We’ll start with the bad news first: Damian McGinty, the first of last year’s “The Glee Project” winners to appear on “Glee,” will not be returning for Season 4. The door’s never completely closed for anyone to come back, co-creator Brad Falchuk tells Zap2it before the show’s Comic-Con panel, but as of right now, McGinty is out.
With all of the seniors graduating on to bigger and better things, “we’re definitely going to repopulate the choir room,” Falchuk says. In addition to the “Glee Project” Season 2 winner, whom co-creator Ian Brennan says is “a real find and a big talent,” they’re also considering some of last year’s “TGP” contestants.
“We’re talking about some of the ‘Glee Project’ kids from last year. We love Alex [Newell] and we love Samuel [Larsen], but there are no guarantees about that. We’re casting some new people to bring in there because the idea is obviously always to keep that part of the show vibrant, fresh. So we’ll probably bring in a couple new people.”
Vanessa Lengies, who plays the ditzy Sugar Motta, is likely coming back and Chord Overstreet is in talks to become a series regular, but unfortunately Falchuk says, “Damian is not back this year.”
Would it soften the blow to know that the new people we meet are going to be dynamic and amazing?
“There’ll be some big voices we on tap,” Brennan reveals. “That’s the one thing we’re not
gonna be lacking, and really exciting new characters. We’re still
casting them, but we have really good options. Poor Robert Ulrich. He’s
perpetually got his work cut out for him. He’s the hardest working
casting director on the Earth.”
The first episode back will focus on the juniors of the glee club finally having the opportunity to step up to the plate as leaders. “It’s about the juniors now who are seniors finding their way in this new
world, and also Will trying to find what the new glee club is,” Falchuk says. “You can’t just turn and give the solo to Kurt or give
the solo to Rachel.”
He continues: “As we’re writing the scenes and the first few episodes, you get in there and you realize — we’re waiting to give Rachel a line, and she’s not there. It’s a much smaller group, which is kind of exciting for us because we can tell lead stories. The stories are going to be a little more intimate and a little more focused when you don’t have 12 people to support.”
The main struggle in writing Season 4, aside from getting the New Directions
ranks back up to the required 12-person minimum, is balancing the McKinley stories with the graduates’ new lives. “We need to bind the stories thematically,” Falchuk explains. “With all of the modern technology, it’s almost as if they’re in the same room, and they communicate that way. … Everybody knows everything that’s going on, so an assignment in the glee club one week could affect the choice Rachel might make on her assignment at school.”

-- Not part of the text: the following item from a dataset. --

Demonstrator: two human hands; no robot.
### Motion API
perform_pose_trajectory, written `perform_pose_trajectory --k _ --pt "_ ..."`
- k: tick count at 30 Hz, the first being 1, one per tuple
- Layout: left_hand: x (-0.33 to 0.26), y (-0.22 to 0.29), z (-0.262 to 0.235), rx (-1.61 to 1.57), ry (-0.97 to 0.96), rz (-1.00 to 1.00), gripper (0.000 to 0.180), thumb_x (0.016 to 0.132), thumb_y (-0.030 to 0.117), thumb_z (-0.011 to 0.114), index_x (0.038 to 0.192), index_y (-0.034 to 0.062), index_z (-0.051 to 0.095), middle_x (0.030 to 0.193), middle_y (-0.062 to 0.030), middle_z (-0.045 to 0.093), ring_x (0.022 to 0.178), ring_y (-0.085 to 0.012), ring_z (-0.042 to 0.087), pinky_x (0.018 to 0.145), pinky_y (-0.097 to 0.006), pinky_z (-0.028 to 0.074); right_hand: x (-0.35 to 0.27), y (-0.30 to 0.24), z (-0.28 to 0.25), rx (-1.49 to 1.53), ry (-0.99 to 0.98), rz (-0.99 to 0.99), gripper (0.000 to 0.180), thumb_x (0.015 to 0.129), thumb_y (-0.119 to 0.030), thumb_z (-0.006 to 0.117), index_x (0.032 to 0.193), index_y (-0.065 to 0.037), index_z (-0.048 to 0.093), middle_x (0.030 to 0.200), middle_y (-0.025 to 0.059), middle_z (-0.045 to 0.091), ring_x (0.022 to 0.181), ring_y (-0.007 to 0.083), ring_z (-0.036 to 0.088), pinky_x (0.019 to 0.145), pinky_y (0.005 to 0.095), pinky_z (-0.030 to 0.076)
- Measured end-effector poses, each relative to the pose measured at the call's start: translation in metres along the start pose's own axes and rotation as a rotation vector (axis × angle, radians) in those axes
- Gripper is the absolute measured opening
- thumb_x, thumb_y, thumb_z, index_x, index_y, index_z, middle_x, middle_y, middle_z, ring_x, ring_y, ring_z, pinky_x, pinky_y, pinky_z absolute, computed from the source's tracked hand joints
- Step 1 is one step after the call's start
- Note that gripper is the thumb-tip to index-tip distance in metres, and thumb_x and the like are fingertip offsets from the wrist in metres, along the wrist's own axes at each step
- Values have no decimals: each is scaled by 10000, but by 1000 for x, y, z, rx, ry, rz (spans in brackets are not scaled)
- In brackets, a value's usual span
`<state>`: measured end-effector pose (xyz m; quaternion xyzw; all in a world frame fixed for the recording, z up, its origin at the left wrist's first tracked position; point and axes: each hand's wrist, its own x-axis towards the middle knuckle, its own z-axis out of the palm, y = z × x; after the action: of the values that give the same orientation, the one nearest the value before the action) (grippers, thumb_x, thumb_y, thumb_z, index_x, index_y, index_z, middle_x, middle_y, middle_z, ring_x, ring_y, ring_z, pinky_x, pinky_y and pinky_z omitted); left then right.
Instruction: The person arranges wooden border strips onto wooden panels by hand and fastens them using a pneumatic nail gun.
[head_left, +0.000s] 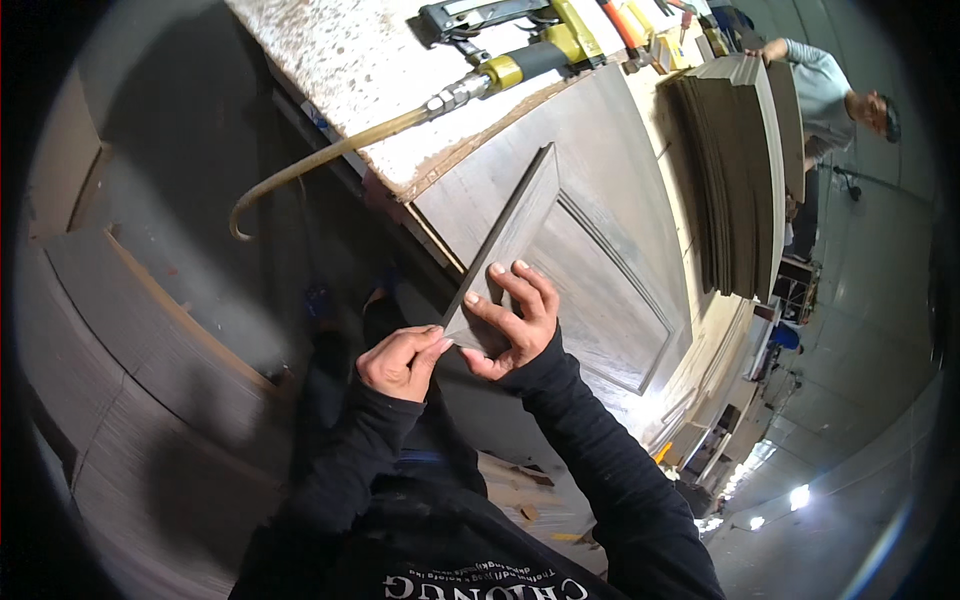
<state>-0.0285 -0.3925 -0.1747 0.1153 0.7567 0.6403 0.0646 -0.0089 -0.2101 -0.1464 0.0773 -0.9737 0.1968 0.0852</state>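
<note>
Seen from above through a wide, curved lens, tilted hard to one side. Largest in view: a long grey-brown door panel [600, 250] with a recessed moulded centre, lying flat and running from mid-frame toward the lower right. Above it, a speckled pale workbench top [370, 70], carrying a yellow and black air nailer [530, 45] with a tan hose [320, 160] curling off the left edge. To the right, a tall stack of thin dark boards [735, 170], with another person's hand resting on the top, well apart from the work. At far left, more grey sheets [150, 330] leaning or stacked in shadow.

Smaller, at centre: a narrow strip of grey moulding [510, 235], pointed at the far end, lying on the door panel along the edge of the recess. Right hand [515, 320] spread flat with fingers pressing the near end of the strip down. Left hand [400, 360] curled, with thumb and fingertips pinching the strip's near corner. Both sleeves black.

Likely handling, judged by look alone: light and stiff, but thin enough to flex or snap along the length, with crisp edges prone to chipping. Smooth face probably slippery under flat fingers. Best taken by the long edges near the middle, or held down at the near end as here, not by the fragile tip.
</note>
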Motion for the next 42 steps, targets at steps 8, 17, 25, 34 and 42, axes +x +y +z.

But the graduates’ stories won’t always be tied up in the McKinley world. To Brennan, Season 4 “is about going from this very cozy, family environment where it’s all about following your dreams, and then all of a sudden that’s done and you’re expected to go out in the real world and try to make it work, try to pay rent. These kids are now sort of adults. What does it mean? What does it mean when you tell kids to ‘follow your dream no matter how hard it is’ and then It’s really hard? For us as writers that’s a very exciting thing to write about.”
“Glee” returns to FOX on Thursday, September 13 at 9 p.m.